A natureza vincadamente familiar de pratos como o porco balichão tamarindo, a sopa de lacassá ou o diabo é referenciada com frequência como o maior obstáculo à viabilidade económica de projectos de restauração que apostem no potencial da gastronomia macaense, mas para Florita Morais Alves o estereótipo está, em grande medida, ultrapassado. A cozinheira exemplifica com o relativo sucesso que o seu espaço conseguiu alcançar, graças a uma mudança de rumo, após um período inicial um tanto ou quanto atribulado.
“Em 2017, o meu filho juntou-se com uns amigos e decidiu abrir um restaurante de comida portuguesa e italiana, mas o projecto parecia desde cedo condenado ao fracasso, ao ponto de ele pensar fechar o restaurante ao fim de oito meses. Decidi envolver-me no processo e sugeri que, em vez do italiano, fosse feita uma aposta na comida macaense”, revela Florita Morais Alves.
“As pessoas querem saber, querem conhecer aquilo que Macau tem de bom para oferecer e foi essa curiosidade que nos abriu muitas portas. Mesmo com a pandemia, nunca tivemos tantos clientes chineses como agora, sobretudo entre a comunidade chinesa local”, sustenta.
Inovar sem desvirtuar
Para a viabilidade económica do “La Famiglia” contribuiu, em grande medida, a maior visibilidade institucional ganha pela gastronomia macaense ao longo dos últimos anos, mas também o acerto e a ousadia de algumas das decisões tomadas por Florita Morais Alves desde que assumiu a gestão da cozinha do restaurante.
A designação de Macau, em 2017, como Cidade Criativa da UNESCO na área da Gastronomia e a inclusão, no ano passado, da culinária macaense no acervo do Património Cultural Intangível da China proporcionaram à cozinha macaense uma proeminência inédita, reconhece a dirigente da Confraria da Gastronomia Macaense. “Se a gastronomia macaense não tivesse ganho uma maior visibilidade como património nacional, acho que ninguém teria interesse em saber o que é isto da comida macaense. Por um lado, porque é um tipo de comida muito caseira, muitos simples. Por outro, por ser uma gastronomia que ainda não tem um grande impacto comercial”, reconhece.
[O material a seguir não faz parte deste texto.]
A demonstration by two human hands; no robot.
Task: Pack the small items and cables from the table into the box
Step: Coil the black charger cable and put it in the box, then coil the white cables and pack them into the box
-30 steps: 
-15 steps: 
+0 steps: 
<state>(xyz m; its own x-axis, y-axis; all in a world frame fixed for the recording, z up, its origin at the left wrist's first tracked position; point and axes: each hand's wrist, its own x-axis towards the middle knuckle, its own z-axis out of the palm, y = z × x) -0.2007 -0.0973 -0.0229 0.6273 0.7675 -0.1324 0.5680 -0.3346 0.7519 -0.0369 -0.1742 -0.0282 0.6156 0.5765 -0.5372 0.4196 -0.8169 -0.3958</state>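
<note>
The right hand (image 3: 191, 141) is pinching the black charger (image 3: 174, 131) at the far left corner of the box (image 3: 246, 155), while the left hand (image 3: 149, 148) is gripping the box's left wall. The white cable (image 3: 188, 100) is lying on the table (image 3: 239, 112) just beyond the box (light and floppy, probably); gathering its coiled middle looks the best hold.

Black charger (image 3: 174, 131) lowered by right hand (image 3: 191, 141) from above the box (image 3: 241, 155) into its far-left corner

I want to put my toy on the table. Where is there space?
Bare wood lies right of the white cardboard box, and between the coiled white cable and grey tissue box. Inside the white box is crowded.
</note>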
Mas fama e proveito não são necessariamente sinónimos e se o projecto do “La Famiglia” conseguiu vingar comercialmente e ser bem-sucedido foi porque Florita Morais Alves optou, por um lado, por descomplicar e, por outro, por inovar sem trair a essência da “cozinhaçam di Macau”. Entre os pratos macaenses que pontificam no menu estão, sobretudo, os grandes clássicos da gastronomia autóctone de Macau, por vezes com um ou outro aspecto vanguardista.
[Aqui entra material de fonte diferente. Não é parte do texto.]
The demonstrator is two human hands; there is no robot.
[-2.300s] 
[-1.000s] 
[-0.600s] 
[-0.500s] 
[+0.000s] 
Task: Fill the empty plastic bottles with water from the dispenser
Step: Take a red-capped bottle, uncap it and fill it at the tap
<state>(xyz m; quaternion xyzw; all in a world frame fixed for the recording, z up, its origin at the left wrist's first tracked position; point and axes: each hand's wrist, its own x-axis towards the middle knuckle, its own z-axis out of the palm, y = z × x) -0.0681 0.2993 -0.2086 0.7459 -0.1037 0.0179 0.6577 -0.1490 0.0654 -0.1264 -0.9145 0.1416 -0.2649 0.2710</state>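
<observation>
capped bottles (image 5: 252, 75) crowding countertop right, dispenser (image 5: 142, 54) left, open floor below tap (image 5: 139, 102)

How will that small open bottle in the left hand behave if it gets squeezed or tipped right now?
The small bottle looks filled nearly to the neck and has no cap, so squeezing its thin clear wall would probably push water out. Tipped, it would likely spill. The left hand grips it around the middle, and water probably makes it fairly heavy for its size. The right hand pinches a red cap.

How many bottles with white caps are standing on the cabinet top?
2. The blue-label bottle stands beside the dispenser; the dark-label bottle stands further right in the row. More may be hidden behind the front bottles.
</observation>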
Para além de batata cortada em cubos e de carne moída regada com sutate, o minchi, tal como é confeccionado por Florita Morais Alves, conta ainda com uma cama de batata palha, que, para além de acrescentar textura ao prato, absorve o excesso de gordura. O acrescento, defende a cozinheira, é um bom exemplo de que é possível inovar sem trair a essência secular da cozinha macaense. “Eu tenho a minha própria versão da galinha chau chau parida. Tradicionalmente, este prato é feito com açafrão-da-Índia, com gengibre, com vinho chinês. Aquilo que eu acrescento ao prato são tâmaras chinesas. Historicamente, este prato era consumido pelas parturientes depois de terem dado à luz. E porque é que eu acrescentei as tâmaras? Porque na medicina tradicional chinesa são um alimento que revitaliza, que ajuda a renovar o sangue”, sustenta a cozinheira macaense. “A essência está nos condimentos. Está no equilíbrio dos condimentos”, remata.